Les incendies d'une ampleur exceptionnelle qui frappent les forêts françaises rappellent une réalité souvent éclipsée par les
débats idéologiques : l'eau est avant tout une question de santé et de sécurité. Lorsqu'il faut protéger des vies ou des
territoires, personne ne conteste la nécessité de disposer d'eau en quantité suffisante. L'utilité du stockage s'impose alors
comme une évidence. Cette même logique mérite pourtant de s'appliquer à la gestion de la ressource tout au long de l'année.

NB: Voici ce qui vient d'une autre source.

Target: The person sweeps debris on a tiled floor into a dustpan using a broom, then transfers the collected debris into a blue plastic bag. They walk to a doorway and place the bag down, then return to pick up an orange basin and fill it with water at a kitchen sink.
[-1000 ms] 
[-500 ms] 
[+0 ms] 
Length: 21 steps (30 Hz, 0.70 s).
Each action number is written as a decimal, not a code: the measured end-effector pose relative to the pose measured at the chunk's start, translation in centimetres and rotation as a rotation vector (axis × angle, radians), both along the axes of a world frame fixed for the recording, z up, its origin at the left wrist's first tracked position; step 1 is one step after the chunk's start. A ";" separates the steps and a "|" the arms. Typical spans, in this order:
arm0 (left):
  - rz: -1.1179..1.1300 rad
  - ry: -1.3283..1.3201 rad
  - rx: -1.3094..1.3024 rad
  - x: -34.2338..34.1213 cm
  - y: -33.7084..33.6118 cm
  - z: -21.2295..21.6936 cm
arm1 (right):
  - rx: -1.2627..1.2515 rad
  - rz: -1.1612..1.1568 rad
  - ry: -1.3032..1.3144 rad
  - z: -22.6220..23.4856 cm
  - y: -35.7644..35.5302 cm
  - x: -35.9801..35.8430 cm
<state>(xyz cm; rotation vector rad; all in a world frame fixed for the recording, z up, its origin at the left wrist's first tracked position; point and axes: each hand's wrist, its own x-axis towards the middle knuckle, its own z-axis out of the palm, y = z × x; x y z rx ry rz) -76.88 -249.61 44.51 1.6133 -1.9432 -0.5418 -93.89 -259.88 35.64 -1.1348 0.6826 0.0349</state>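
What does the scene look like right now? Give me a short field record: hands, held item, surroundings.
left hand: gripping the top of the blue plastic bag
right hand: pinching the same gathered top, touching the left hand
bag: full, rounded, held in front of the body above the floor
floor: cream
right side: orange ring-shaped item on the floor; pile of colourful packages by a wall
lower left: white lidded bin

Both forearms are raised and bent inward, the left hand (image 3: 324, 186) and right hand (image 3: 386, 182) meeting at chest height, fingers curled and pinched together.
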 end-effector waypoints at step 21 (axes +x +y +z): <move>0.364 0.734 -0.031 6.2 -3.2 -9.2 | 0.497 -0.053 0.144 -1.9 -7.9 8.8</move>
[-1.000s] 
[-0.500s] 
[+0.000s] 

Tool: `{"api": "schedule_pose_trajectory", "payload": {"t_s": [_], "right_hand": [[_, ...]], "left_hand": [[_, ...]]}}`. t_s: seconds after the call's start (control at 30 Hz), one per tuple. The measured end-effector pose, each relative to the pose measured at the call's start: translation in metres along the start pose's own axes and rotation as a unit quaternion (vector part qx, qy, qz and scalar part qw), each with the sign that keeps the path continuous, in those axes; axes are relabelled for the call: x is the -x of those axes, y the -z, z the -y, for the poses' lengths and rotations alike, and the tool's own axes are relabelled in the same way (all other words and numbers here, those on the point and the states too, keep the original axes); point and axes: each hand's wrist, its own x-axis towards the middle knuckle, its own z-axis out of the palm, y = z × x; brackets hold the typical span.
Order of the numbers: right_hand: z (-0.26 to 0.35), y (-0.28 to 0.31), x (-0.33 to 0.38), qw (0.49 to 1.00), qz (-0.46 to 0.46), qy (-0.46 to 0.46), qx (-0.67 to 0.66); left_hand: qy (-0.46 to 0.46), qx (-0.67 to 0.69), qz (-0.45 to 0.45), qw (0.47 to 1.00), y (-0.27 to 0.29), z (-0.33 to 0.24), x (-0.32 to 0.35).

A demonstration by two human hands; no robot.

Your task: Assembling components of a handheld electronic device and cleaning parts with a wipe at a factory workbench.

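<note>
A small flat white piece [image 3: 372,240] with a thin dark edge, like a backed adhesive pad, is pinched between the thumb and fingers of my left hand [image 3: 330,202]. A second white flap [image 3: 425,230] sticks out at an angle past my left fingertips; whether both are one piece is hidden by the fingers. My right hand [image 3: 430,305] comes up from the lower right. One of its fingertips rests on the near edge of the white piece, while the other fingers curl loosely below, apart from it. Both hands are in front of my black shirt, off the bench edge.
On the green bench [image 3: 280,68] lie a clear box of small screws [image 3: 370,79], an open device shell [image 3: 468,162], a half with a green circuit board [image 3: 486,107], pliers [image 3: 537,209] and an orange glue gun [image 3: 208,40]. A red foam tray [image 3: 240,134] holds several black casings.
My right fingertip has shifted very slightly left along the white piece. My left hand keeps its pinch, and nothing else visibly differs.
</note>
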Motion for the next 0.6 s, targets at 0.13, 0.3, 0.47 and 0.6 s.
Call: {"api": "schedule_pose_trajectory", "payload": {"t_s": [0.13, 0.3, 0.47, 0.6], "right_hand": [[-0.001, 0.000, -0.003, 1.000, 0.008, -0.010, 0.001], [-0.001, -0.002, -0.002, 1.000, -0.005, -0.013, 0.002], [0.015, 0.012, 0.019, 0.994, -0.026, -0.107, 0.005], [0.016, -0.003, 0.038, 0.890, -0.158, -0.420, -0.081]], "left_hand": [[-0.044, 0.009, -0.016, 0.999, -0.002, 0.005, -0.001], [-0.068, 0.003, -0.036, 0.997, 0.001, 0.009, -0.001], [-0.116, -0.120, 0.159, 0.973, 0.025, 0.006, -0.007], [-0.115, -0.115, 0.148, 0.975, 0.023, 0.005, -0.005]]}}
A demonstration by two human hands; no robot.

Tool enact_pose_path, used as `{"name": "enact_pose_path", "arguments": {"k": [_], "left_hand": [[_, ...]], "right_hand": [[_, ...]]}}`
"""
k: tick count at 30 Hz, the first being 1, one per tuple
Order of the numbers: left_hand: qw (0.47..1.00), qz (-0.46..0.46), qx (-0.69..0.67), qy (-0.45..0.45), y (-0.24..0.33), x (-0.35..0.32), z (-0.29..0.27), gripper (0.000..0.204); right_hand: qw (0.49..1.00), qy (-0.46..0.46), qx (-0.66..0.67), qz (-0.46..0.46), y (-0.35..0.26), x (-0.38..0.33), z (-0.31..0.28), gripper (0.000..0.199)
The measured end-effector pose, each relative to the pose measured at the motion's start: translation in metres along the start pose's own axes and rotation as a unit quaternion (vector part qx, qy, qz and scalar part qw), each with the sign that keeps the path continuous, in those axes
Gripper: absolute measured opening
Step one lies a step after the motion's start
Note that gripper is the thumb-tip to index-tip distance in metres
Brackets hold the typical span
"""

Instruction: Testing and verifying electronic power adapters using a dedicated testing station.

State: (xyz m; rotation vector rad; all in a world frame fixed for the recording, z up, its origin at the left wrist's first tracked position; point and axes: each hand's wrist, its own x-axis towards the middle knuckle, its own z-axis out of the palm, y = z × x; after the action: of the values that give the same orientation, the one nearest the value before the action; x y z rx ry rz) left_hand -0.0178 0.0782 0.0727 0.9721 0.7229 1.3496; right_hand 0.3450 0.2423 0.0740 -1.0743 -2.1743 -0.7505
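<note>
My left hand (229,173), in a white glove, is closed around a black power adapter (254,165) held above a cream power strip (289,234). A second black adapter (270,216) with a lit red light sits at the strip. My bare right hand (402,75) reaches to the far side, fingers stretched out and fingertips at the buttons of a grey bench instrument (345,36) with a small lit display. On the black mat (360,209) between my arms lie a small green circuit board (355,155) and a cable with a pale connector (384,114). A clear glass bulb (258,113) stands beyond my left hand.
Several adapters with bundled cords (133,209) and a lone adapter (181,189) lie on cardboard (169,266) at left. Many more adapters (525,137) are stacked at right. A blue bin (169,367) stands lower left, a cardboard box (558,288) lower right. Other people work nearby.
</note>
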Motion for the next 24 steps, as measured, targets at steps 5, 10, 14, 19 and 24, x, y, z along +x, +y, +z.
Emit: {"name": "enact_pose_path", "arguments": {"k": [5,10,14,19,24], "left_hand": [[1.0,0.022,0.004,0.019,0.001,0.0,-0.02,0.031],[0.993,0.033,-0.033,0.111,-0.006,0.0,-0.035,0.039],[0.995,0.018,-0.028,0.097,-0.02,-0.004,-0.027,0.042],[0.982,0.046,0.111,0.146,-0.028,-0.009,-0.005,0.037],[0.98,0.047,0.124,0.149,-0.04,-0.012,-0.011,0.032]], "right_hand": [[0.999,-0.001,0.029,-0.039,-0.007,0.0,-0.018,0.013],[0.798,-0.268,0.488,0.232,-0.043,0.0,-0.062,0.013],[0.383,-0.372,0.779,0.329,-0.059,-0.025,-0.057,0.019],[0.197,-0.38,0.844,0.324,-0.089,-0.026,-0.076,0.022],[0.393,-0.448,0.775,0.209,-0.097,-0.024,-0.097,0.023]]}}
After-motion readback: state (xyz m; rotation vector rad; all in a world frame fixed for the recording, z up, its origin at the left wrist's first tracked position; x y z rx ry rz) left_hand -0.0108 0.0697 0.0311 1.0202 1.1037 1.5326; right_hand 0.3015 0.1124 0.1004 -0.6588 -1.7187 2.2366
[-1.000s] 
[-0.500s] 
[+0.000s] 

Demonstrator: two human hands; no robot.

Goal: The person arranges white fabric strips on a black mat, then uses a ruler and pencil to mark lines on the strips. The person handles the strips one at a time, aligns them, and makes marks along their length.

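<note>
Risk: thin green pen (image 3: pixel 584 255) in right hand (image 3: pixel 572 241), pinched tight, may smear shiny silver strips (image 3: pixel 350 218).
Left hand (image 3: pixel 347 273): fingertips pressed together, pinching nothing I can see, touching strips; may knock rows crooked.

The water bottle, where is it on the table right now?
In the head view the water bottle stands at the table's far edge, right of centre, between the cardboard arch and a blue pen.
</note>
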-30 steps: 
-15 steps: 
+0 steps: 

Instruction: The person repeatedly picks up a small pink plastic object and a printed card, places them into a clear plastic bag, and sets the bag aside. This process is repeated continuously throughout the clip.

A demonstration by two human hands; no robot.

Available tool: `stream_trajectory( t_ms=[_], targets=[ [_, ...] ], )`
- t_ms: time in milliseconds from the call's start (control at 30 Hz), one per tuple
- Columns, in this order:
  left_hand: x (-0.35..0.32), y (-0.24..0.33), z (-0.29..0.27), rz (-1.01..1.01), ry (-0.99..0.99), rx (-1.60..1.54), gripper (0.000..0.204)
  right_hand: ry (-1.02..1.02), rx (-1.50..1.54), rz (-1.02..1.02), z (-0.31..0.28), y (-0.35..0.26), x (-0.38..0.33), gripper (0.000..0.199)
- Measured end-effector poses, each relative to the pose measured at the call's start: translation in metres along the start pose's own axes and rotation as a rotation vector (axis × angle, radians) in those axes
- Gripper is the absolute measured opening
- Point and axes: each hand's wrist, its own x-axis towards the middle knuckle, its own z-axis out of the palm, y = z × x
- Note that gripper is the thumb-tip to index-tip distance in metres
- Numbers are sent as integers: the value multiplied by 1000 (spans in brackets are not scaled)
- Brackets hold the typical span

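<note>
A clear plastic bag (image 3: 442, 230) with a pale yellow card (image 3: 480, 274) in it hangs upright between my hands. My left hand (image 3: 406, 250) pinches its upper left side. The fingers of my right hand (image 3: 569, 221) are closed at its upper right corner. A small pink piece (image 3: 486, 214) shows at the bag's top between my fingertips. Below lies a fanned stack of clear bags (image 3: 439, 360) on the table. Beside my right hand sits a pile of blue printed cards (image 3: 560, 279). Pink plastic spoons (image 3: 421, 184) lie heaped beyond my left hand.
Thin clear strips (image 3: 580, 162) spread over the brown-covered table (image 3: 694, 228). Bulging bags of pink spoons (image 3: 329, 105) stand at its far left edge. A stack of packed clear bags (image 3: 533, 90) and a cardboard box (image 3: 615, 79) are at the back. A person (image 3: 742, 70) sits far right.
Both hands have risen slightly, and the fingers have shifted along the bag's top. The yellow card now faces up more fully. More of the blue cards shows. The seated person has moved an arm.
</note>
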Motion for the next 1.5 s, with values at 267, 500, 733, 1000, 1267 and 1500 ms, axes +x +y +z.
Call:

Chaque hiver, des volumes considérables d'eau excédentaire rejoignent la mer, tandis que les sécheresses estivales se
répètent. Stocker une faible partie de ces excédents pour les restituer lors des périodes de déficit relève davantage d'une
gestion raisonnée que d'une consommation supplémentaire. L'agriculture nourricière n'aurait besoin que d'une fraction de
ces volumes pour sécuriser ses productions, à l'image du jardinier qui remplit naturellement sa cuve lorsque la pluie est
abondante. Le débat public souffre cependant d'un manque d'approche scientifique. À défaut de se concentrer sur la question
du stockage, il oppose les usages, les cultures et parfois les agriculteurs entre eux, alors que le véritable enjeu consiste à
garantir une ressource disponible sans interruption pour l'ensemble des utilisateurs. Économiser l'eau est une nécessité. En
revanche, gérer l'eau ne peut se résumer à en interdire l'usage. Une politique durable consiste à mieux capter les excédents,
à éviter le gaspillage et à organiser le partage de la ressource dans le temps. Autrement dit, il ne s'agit pas de choisir entre
préserver l'eau ou l'utiliser, mais de créer les conditions permettant de faire les deux durablement.